Core Components

Scraping

arxiv_miner/scraping_engine.py consists of the classes to tap into the feed from ArXiv and creates an ArxivRecord in Elasticsearch. This is done so that records are only re-mined if necessary. Instructions to scrape data into Elasticsearch are provided here.

Mining and Parsing

arxiv_miner/mining_engine.py consists of a process that mines papers which get scraped. paper.py consists of the ArxivPaper class. This class extracts LaTeX source repository from remote source. Each LaTeX source repository is parsed to create a "Structure Tree" of the research document. The Structure tree is created using tex2py. The Structure tree helps correlate the structure of latex document.

The structure tree is then used to create a Section object. More information about Section object can be found in Core Structures The text within each Section is populated by using the opendetex library. The opendex library helps filter text information from individual tex files. A hacky algorithm based on number of tex files correlates the text with Structure Tree to create a single Section.

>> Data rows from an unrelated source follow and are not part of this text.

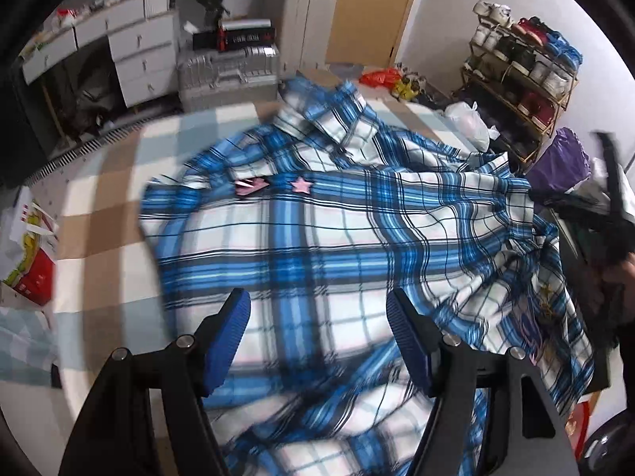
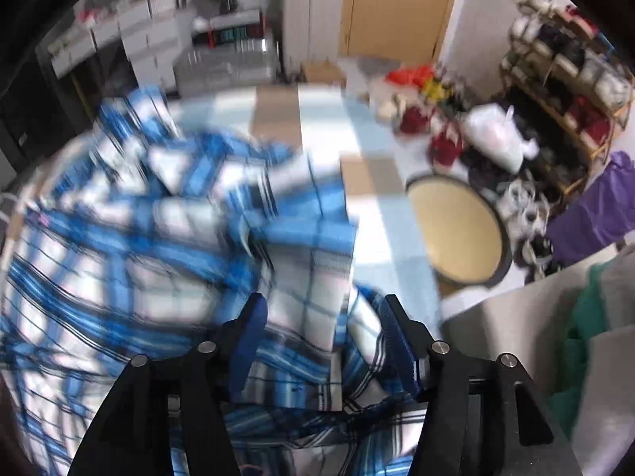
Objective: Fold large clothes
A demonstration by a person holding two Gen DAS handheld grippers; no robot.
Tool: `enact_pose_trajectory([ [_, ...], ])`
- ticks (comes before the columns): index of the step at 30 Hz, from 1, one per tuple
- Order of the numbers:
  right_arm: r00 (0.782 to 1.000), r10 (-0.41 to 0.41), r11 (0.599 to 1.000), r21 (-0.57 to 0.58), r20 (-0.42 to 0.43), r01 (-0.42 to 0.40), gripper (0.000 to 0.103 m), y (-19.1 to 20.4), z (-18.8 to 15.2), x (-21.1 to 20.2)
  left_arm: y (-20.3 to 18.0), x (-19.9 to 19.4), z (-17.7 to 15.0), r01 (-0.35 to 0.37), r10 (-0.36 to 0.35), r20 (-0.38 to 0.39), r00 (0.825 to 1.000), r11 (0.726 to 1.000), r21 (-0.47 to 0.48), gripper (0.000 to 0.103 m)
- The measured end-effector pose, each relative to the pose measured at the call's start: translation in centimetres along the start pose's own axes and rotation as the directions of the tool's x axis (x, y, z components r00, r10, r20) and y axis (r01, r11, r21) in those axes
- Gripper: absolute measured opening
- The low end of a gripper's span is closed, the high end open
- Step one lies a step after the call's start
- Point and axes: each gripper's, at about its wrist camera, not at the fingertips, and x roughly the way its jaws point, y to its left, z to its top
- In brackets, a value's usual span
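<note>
- Lying spread across the bed [image 1: 99, 214], the plaid shirt [image 1: 317, 230] fills most of the left wrist view, its collar at about 12 o'clock and its hem running under the left gripper [image 1: 317, 341] at 6 o'clock.
- That puts the shirt's long axis roughly on the 12-to-6 line, along the way the left jaws point.
- The left jaws stand apart over flat cloth; nothing sits pinched between the blue pads [image 1: 228, 337], so I read them as open and empty.
- Two pink patches [image 1: 274, 186], one a star, lie at about 11 o'clock from those jaws, well up the shirt's body.
- In the right wrist view the shirt [image 2: 158, 238] is blurred and bunched, lying mostly toward 9 to 11 o'clock.
- A folded edge of it reaches down between the right gripper [image 2: 321, 341] jaws. These jaws are spread too; cloth lies in the gap, but I cannot see the pads pressing it, so I judge it loose.
- The rumpled right side of the shirt [image 1: 535, 277], at 3 o'clock in the left view, hangs toward the bed's edge and is nearer the right hand.
- My guess is that the coming move needs that side taken by the right jaws and carried toward 9 o'clock, across the long axis.
</note>
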Motion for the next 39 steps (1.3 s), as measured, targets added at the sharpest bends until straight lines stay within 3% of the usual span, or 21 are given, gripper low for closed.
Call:
enact_pose_trajectory([
  [2,0.995,0.057,0.998,-0.019,0.076,-0.056,0.089,1.2,0.6,-1.5,0.1,2.6,0.0,0.013,-0.015,-0.067,0.998,0.999,-0.033,0.067],
  [5,0.99,0.123,0.985,-0.127,0.07,-0.114,0.092,4.5,0.6,-0.4,0.2,5.5,-1.1,-0.013,0.003,-0.139,0.99,0.998,-0.068,0.066],
  [7,0.995,0.099,0.978,-0.184,0.026,-0.093,0.091,5.8,0.1,1.8,-0.5,5.6,-1.9,-0.047,0.046,-0.097,0.994,0.999,-0.008,0.067],
  [10,0.996,0.042,0.978,-0.202,-0.078,-0.057,0.09,6.1,-1.1,6.4,-1.1,5.7,-2.4,-0.092,0.098,-0.114,0.989,0.994,0.056,0.067],
  [11,0.993,0.04,0.977,-0.202,-0.112,-0.062,0.091,5.8,-1.7,7.7,-1.0,5.5,-2.2,-0.093,0.1,-0.126,0.987,0.994,0.056,0.067],
  [12,0.996,0.053,0.978,-0.197,-0.072,-0.067,0.092,5.5,-1.6,7.2,-1.0,5.2,-1.9,-0.086,0.093,-0.136,0.986,0.995,0.052,0.067],
  [14,0.993,0.053,0.979,-0.193,-0.106,-0.073,0.088,5.2,-1.0,6.8,-1.0,3.4,-0.5,-0.031,0.035,-0.092,0.995,0.998,0.047,0.067],
  [15,0.994,0.07,0.979,-0.186,-0.087,-0.086,0.079,5.1,-0.6,6.1,-1.2,2.5,0.3,-0.023,0.025,-0.052,0.998,0.999,0.047,0.068],
  [17,0.991,0.131,0.975,-0.18,0.003,-0.129,0.08,5.0,0.7,3.7,-1.6,1.3,2.3,-0.061,0.06,0.021,0.998,0.996,0.057,0.069],
  [19,0.988,0.132,0.976,-0.183,0.076,-0.116,0.084,5.5,1.9,2.5,-1.9,2.3,4.0,-0.114,0.114,0.012,0.993,0.991,0.072,0.071],
  [21,0.993,0.102,0.98,-0.177,0.055,-0.091,0.087,6.3,2.8,3.3,-1.3,5.0,5.3,-0.173,0.177,-0.048,0.983,0.982,0.078,0.071],
  [22,0.997,0.082,0.982,-0.171,0.005,-0.08,0.087,6.5,3.1,4.8,-0.7,6.3,5.2,-0.177,0.181,-0.087,0.98,0.983,0.055,0.071],
  [24,0.998,0.037,0.986,-0.163,-0.053,-0.046,0.086,6.7,2.9,6.8,1.6,9.3,4.5,-0.112,0.099,-0.2,0.975,0.992,-0.054,0.071],
  [26,0.997,0.016,0.984,-0.177,-0.074,-0.029,0.087,7.1,1.8,8.2,1.8,9.1,3.9,-0.117,0.11,-0.134,0.985,0.992,-0.043,0.075],
  [29,0.997,-0.016,0.973,-0.229,-0.077,-0.002,0.088,8.2,1.3,8.5,1.6,8.8,3.5,-0.121,0.116,-0.155,0.981,0.993,-0.019,0.077],
  [34,0.997,0.079,0.982,-0.171,0.005,-0.077,0.086,7.0,1.6,5.3,0.4,4.1,1.9,-0.059,0.057,-0.078,0.995,0.998,-0.024,0.077],
  [36,0.996,0.078,0.985,-0.154,0.046,-0.071,0.087,6.1,0.8,3.8,0.1,3.9,0.2,-0.073,0.072,-0.104,0.992,0.997,-0.005,0.077],
  [38,0.998,0.07,0.988,-0.138,0.006,-0.069,0.087,4.9,-0.5,4.3,0.2,5.8,-1.2,-0.056,0.056,-0.164,0.985,0.998,0.007,0.076],
  [39,0.999,0.049,0.989,-0.141,-0.023,-0.052,0.087,4.6,-1.0,4.9,0.3,6.3,-2.1,-0.079,0.083,-0.164,0.983,0.996,0.029,0.077],
])
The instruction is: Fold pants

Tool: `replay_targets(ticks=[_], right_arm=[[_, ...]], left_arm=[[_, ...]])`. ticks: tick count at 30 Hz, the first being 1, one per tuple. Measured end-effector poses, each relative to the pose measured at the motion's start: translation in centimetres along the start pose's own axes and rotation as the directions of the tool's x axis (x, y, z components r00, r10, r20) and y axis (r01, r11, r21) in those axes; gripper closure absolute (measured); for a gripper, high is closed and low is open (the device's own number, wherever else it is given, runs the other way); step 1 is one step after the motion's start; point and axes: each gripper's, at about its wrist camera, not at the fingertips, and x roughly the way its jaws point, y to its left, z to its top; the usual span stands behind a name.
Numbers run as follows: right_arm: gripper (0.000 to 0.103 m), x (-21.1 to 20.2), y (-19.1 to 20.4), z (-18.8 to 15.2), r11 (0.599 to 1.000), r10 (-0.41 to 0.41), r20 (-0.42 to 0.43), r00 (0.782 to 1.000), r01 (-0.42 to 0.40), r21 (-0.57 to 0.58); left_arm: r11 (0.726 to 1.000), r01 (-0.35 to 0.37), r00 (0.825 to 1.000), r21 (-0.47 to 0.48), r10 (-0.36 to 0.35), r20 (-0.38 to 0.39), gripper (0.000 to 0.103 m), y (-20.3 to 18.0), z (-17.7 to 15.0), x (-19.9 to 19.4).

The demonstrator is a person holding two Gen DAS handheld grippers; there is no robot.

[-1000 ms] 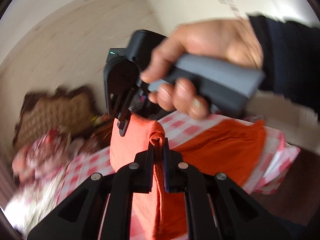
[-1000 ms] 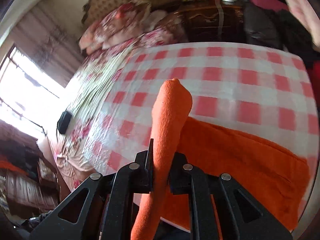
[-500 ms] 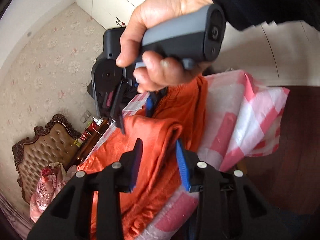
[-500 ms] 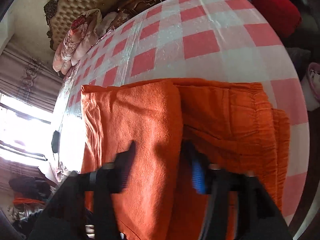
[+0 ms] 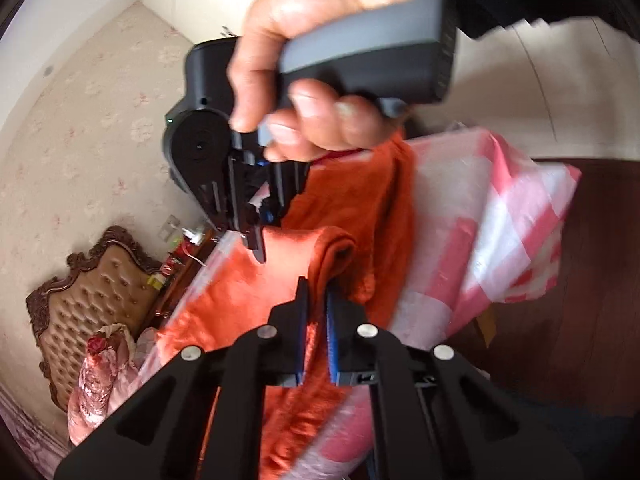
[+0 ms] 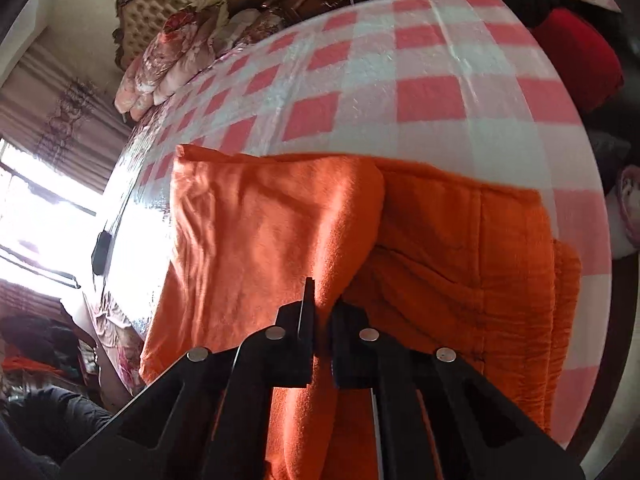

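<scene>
The orange pants point(image 6: 460, 240) lie partly folded on a table under a pink-and-white checked cloth point(image 6: 400, 92), near its front edge. One layer is turned over the left half. My right gripper point(image 6: 322, 304) is closing, its pads pinching a raised fold of that layer. In the left wrist view the pants point(image 5: 352, 208) drape over the table corner point(image 5: 480, 220). My left gripper point(image 5: 316, 300) is closing too, with a ridge of orange cloth squeezed between its blue pads. Just beyond it a hand point(image 5: 320, 40) holds the right gripper point(image 5: 260, 240), tips down on the cloth.
A tufted headboard point(image 5: 92, 292) with floral bedding point(image 6: 172, 60) stands behind the table. A red object point(image 6: 576, 64) sits off the table's right side. Dark wooden floor point(image 5: 592, 280) lies past the corner. A bright window is at the left.
Both grippers came down to the table with the pants. Their jaws stood open over the cloth half a second ago and have since closed on a fold again.
</scene>
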Motion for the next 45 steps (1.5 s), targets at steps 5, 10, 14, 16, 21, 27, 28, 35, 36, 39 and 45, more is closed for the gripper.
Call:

Instructions to mine papers after scraping and index into Elasticsearch are provided here.

Standalone Paper Parsing

from arxiv_miner import ArxivPaper,ResearchPaperFactory
ROOT_DICTORY_TO_STORE_LATEX = './papers_root'
# This will extract LaTeX source from ArXiv parse the data to a `Section` Object
paper = ArxivPaper.from_arxiv_id('1706.03762',ROOT_DICTORY_TO_STORE_LATEX,detex_path='<PATH_TO_DETEX_BINARY>')
# The will create a `ResearchPaper`
paperdoc = ResearchPaperFactory.from_arxiv_record(paper)

Storage And Search

arxiv_miner/database/elasticsearch.py consists of the core methods over Elasticsearch to search and aggregate data. Search and aggregation requires two classes :

A wrapper class over Elasticsearch to execute the search and aggregate queries : KeywordsTextSearch or ArxivElasticTextSearch
- These classes contains methods that help retrieve information from the index containing the mined documents.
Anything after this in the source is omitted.